Assemblée Nationale, Communiqués / 31 octobre 2017 / Étiquettes : /

Communiqué de presse de Bruno Bilde, député du Pas-de-Calais

Le Ministre de l’intérieur Gérard Collomb a annoncé l’expiration de l’Etat d’urgence à compter du 1er novembre 2017, mettant ainsi fin à un arsenal juridique d’exception jugé indispensable mais insuffisant pour maintenir une capacité de prévention et de riposte au terrorisme islamiste. Indispensable mais insuffisant pour traiter le mal à sa racine c’est-à-dire lutter contre l’explosion de l’islamisme dans notre pays. Si les différends Gouvernements n’ont pas utilisé la plénitude des moyens offerts par l’Etat d’urgence, il n’en demeure pas moins que ce régime d’exception a permis un réarmement partiel de notre pays.

Partiel car ni l’ancien ni l’actuel Gouvernement n’ont pris la mesure de la nature de la menace qui plane sur la France : l’islamisme. Preuve de cette carence, le récent refus du nouveau Préfet du Rhône d’interdire le meeting d’un prédicateur salafiste dans la grande mosquée de Givors, deuxième lieu de culte musulman du Rhône alors que l’article 8 de la loi sur l’Etat d’urgence lui autorisait une telle mesure.

C’est donc la loi dite « de sécurité intérieure et de lutte contre le terrorisme » qui prendra le relai de la fin de l’Etat d’urgence. C’est une loi de désarmement qui affaiblira durablement les capacités de prévention et de riposte à la commission d’actes terroristes. Désormais les autorités ne pourront plus fermer de mosquées salafistes si le juge des référés s’y oppose. Il sera également interdit aux policiers d’effectuer des perquisitions nocturnes chez des personnes suspectées de commettre des actes terroristes et l’assignation à résidence ne pourra être inférieure au périmètre de la commune, laissant la possibilité pour une personne pourtant jugée dangereuse, de circuler librement dans une ville comme Paris ou Lyon.
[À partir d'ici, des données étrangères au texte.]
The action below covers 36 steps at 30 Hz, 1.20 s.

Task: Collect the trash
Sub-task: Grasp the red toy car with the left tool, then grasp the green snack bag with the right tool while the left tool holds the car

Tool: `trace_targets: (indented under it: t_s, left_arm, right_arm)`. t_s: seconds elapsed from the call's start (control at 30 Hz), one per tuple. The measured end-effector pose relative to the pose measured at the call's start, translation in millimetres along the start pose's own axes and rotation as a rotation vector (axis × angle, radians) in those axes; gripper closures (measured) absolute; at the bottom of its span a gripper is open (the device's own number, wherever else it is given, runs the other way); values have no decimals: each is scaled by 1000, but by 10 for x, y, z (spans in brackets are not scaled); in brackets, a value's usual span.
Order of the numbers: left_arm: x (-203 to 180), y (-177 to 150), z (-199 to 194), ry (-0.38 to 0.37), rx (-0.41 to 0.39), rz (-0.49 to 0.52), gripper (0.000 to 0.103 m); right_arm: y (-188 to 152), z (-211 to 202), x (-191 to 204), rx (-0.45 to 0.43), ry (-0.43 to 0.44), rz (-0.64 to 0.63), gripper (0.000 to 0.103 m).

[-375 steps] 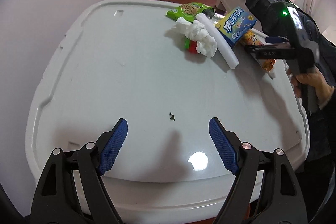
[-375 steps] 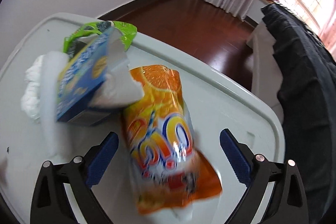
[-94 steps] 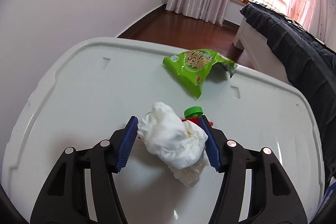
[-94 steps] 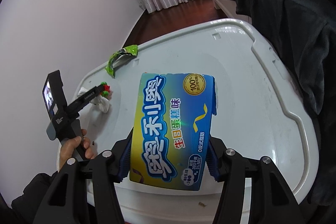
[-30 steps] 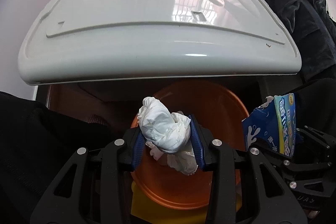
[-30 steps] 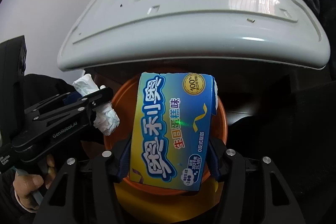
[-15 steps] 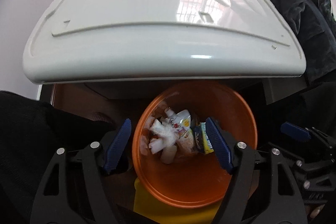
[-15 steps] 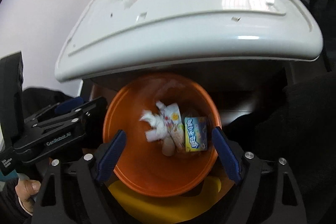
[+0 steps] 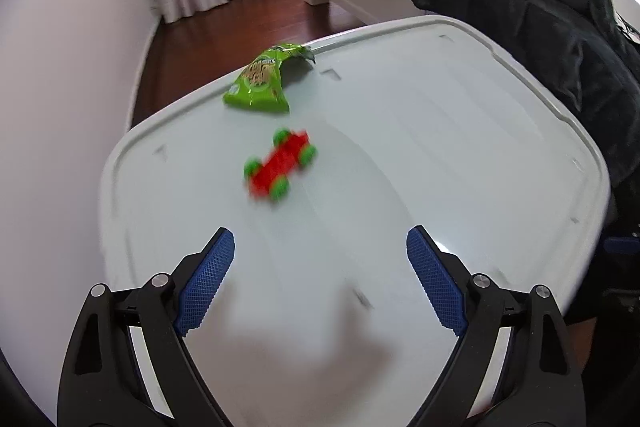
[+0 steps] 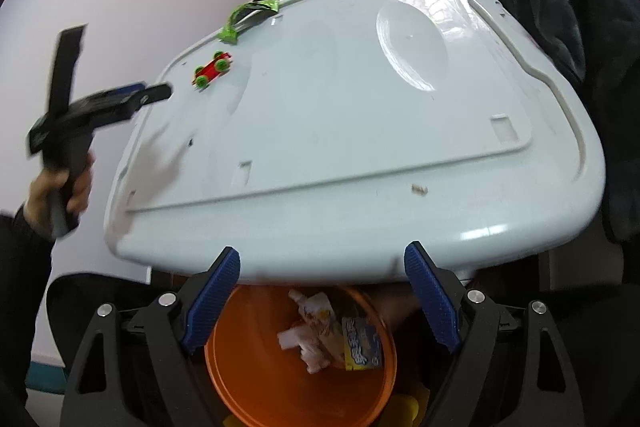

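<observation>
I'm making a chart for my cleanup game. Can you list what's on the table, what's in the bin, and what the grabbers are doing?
on table: green snack bag, red toy car
table: white
bin: orange, below the table's near edge
in bin: blue box, white tissue, a wrapper
left gripper: jaws opening, nothing between them, over the table
right gripper: open, empty, above the bin

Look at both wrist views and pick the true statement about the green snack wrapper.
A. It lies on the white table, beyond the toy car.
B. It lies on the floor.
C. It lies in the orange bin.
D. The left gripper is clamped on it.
A: the green snack wrapper lies on the white table near its far edge, beyond the red toy car, while the orange bin holds other trash.
</observation>
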<state>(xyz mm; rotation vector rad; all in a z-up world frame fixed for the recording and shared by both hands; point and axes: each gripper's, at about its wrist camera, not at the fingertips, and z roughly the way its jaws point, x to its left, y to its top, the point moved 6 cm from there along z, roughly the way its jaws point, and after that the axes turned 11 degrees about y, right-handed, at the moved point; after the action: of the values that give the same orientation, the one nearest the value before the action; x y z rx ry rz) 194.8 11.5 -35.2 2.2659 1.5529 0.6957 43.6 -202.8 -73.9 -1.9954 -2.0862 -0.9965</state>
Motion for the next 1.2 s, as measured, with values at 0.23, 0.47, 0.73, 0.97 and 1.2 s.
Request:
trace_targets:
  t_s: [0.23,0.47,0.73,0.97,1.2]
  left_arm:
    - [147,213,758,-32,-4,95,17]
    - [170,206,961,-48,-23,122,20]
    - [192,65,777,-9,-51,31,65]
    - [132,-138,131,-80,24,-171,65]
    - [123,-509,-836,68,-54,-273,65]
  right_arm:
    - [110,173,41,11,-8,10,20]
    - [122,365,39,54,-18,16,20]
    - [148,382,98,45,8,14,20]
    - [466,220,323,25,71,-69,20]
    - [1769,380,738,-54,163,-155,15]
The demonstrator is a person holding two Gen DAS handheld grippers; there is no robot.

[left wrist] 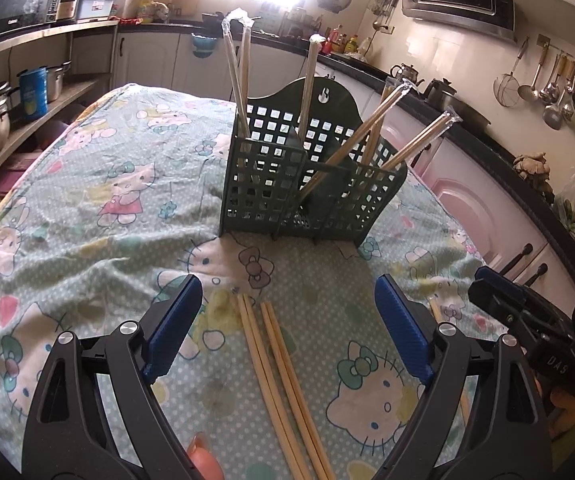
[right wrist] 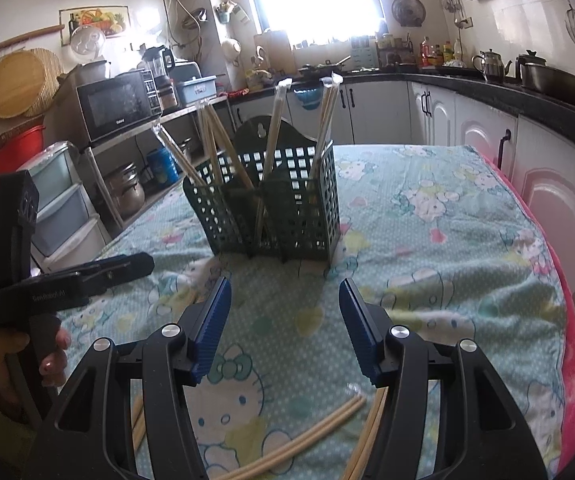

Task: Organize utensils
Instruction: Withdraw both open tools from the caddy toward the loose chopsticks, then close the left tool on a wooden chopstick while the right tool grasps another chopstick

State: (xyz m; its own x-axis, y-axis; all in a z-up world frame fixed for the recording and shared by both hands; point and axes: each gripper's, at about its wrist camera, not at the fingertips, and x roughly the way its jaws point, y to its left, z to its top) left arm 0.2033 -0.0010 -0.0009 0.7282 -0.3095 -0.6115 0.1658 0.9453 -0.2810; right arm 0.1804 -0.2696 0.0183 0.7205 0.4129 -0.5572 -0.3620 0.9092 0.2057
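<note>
We hold our left hand-held gripper [left wrist: 287, 328] low over the surface [left wrist: 87, 240], which is draped in a pale green cartoon-cat print cloth. Its blue ribbed fingers [left wrist: 173, 326] stand wide apart and grip nothing. Between them, on the cloth, lie two pairs of bare light-wood chopsticks [left wrist: 275, 368], side by side and pointing toward the holder.

Our right hand-held gripper [right wrist: 285, 328] is likewise spread open and empty, hovering over the cloth. Beneath it lie more bare wooden chopsticks [right wrist: 319, 432], one pair angled across the cloth and another partly hidden under the right finger.

The dark green perforated plastic utensil holder [left wrist: 311, 188] stands upright near the middle of the surface, ahead of both grippers and apart from them. It has several compartments divided by walls. Clear-plastic-wrapped wooden chopsticks [left wrist: 371, 134] stand in it: some nearly upright in the left compartment, one at the back, others leaning outward to the right.

In the right wrist view the left gripper appears at the left edge, held by a hand [right wrist: 53, 354].
</note>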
Enfin, le bracelet électronique ne sera plus imposé aux personnes faisant l’objet de mesures de surveillance et il sera interdit à nos forces de police et de douane d’effectuer des contrôles permanents dans les zones frontalières.

Les députés du Front National dénoncent avec gravité l’entrée en vigueur d’une loi de régression en matière de sécurité publique. Ils demandent au Gouvernement qu’une véritable stratégie transversale d’éradication de l’islamisme soit mise en œuvre et que la législation française s’adapte pour mieux faire face à cette menace permanente. Enfin, ils condamnent les exercices de génuflexion du Président de la République devant les juges de la CEDH, bradant sans vergogne l’article 5 de notre Constitution qui lui confère pourtant le respect de l’indépendance nationale de la France.